I'm going to choose to assume that the medium of text is not allowing you to provide the nuisance necessary to properly convey your thoughts in the way you wish and not that you're trying to be sarcastic.

EVERY action has a cause but not every action is a reasonable response. People in abusive relationships know this well. A wife may over cook a meal and get hit for it. A husband may buy his wife a nice gift but it wasn't up to her standards so she yells at him and tosses it in the trash. We don't blame the abused for being abused and say that they caused it for burning the meal or not picking up the hint on the gift they really wanted. That would be sick and twisted. *We put the blame where it belongs, with the one who actively made the choice to react in an unreasonable manner. *


----------



## Fuzzyelvis

D Town said:


> I loaded bags for my pax because I didn't want them scratching my car.
> I agree with this one. I would NOT have allowed the dog unless it was a service animal.
> Not sure what you mean by the last one.


The dog was never mentioned. But maybe the driver doesn't mind dogs or it WAS a service animal. The pax was heading to a bus, so if it wasn't a service animal could she get on a bus with it? Do buses allow non service dogs?


----------



## Tyler Durden SF

I've got one of these going right now. When I put more of it together I will start a thread and post a link to what happened.


----------



## tootsie

Fuzzyelvis said:


> The dog was never mentioned. But maybe the driver doesn't mind dogs or it WAS a service animal. The pax was heading to a bus, so if it wasn't a service animal could she get on a bus with it? Do buses allow non service dogs?


That dog did not act like a service dog but as a pet. I've never seen a hyper service dog. I also think she has dog carrier with her and put the dog in it while the trip was going.


----------



## D Town

tootsie said:


> That dog did not act like a service dog but as a pet. I've never seen a hyper service dog. I also think she has s dog carrier with her and but the dog in it while the trip was going.


See I wouldn't have a problem taking a non-service dog in a carrier. And I haven't seen a hyper service animal either. Their temperament and training wouldn't allow for it. At least not from what I've seen.


----------



## Fuzzyelvis

tootsie said:


> That dog did not act like a service dog but as a pet. I've never seen a hyper service dog. I also think she has dog carrier with her and put the dog in it while the trip was going.


I know someone with a small dog that alerts if she is about to have a seizure. It's pretty hyper, but generally quiet. If it stares at her and won't stop barking that's the alert. It's her cue to get down on the floor and call someone (or let bystanders know if it's a public place). All the dog does is give her time to do that. You would never know it's anything but a pet otherwise, although she also has a medical alert bracelet that explains the epilepsy AND that she has a service dog that should stay with her if possible (it is legal to separate service animals in certain situations and certain areas of a hospital could be one).

Yes the typical seeing eye dog or one trained for physically challenged folks is very well trained but a dog that only does ONE thing may not be.


----------



## D Town

Fuzzyelvis said:


> I know someone with a small dog that alerts if she is about to have a seizure.

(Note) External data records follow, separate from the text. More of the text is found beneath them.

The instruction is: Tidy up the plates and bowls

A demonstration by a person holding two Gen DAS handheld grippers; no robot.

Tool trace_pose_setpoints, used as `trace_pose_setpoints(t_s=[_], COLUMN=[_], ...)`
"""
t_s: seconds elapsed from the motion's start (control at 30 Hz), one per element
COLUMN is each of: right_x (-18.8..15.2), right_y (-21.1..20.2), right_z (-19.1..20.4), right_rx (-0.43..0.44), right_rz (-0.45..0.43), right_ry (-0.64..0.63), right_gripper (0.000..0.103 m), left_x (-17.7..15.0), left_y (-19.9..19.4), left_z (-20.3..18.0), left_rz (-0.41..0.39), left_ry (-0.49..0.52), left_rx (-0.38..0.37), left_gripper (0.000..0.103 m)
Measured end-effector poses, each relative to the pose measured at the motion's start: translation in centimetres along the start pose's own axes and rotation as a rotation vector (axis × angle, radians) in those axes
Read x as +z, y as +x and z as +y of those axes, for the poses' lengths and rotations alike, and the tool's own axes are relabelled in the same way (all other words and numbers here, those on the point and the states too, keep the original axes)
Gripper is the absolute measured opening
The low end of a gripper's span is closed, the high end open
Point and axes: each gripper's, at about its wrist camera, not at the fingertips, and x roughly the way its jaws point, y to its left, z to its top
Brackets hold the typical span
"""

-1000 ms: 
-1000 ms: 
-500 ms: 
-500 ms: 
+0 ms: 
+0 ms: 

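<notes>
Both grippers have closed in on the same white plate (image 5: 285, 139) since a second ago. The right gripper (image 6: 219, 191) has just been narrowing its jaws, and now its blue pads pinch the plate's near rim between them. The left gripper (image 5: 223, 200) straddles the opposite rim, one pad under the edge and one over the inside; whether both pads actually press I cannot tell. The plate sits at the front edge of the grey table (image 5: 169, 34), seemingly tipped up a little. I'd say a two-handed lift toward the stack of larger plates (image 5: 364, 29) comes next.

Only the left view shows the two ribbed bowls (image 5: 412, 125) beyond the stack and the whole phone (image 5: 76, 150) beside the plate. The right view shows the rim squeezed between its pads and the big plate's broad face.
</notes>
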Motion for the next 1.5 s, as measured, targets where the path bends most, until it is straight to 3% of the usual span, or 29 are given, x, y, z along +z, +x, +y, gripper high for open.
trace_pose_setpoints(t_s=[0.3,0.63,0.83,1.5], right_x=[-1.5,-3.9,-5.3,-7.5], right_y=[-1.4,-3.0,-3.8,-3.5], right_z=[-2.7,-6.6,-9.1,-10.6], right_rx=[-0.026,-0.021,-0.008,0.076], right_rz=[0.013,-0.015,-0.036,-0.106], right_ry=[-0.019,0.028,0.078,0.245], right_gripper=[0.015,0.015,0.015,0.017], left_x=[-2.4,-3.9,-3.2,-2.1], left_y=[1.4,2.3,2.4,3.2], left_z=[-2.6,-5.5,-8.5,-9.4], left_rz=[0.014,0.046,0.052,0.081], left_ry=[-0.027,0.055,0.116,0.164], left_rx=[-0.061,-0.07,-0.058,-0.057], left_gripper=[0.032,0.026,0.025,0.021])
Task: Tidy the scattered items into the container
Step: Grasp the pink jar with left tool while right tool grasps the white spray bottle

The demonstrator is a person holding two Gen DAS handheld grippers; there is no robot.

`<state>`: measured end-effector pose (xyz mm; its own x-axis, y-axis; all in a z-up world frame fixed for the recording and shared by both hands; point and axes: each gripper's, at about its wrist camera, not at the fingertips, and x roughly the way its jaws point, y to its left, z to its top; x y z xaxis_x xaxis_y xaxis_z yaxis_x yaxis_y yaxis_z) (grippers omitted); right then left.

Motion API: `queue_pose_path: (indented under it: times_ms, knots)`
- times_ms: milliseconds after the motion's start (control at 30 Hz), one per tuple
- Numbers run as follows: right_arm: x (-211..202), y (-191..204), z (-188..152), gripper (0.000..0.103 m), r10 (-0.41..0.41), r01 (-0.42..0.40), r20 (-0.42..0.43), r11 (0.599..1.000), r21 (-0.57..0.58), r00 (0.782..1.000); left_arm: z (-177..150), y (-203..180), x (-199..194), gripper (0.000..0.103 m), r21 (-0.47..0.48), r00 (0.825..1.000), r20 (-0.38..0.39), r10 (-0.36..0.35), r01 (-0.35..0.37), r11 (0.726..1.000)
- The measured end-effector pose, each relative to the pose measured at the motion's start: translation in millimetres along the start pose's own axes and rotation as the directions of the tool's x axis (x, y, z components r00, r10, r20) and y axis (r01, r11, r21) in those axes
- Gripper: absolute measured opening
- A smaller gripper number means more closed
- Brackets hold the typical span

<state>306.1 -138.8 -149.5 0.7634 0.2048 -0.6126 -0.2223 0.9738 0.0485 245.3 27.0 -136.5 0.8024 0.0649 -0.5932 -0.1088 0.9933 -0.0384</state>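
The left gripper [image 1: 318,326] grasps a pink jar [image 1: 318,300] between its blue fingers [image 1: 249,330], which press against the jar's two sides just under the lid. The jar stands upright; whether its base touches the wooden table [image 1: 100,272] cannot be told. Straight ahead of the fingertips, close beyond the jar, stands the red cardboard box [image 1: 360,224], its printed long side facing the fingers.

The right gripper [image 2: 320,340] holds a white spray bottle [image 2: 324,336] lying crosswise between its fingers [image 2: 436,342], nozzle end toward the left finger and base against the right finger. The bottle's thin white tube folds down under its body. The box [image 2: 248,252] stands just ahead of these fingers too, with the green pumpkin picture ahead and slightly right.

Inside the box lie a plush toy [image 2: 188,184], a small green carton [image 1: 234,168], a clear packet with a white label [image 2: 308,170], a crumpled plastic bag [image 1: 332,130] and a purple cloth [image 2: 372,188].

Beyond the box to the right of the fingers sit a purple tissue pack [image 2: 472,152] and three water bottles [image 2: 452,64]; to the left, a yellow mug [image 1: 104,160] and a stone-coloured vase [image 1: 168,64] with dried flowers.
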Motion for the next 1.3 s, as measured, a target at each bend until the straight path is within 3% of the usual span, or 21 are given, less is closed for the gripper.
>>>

It's pretty hyper, but generally quiet. If it stares at her and won't stop barking that's the alert. It's her cue to get down on the floor and call someone (or let bystanders know if it's a public place). All the dog does is give her time to do that. You would never know it's anything but a pet otherwise, although she also has a medical alert bracelet that explains the epilepsy AND that she has a service dog that should stay with her if possible (it is legal to separate service animals in certain situations and certain areas of a hospital could be one).
> 
> Yes the typical seeing eye dog or one trained for physically challenged folks is very well trained but a dog that only does ONE thing may not be.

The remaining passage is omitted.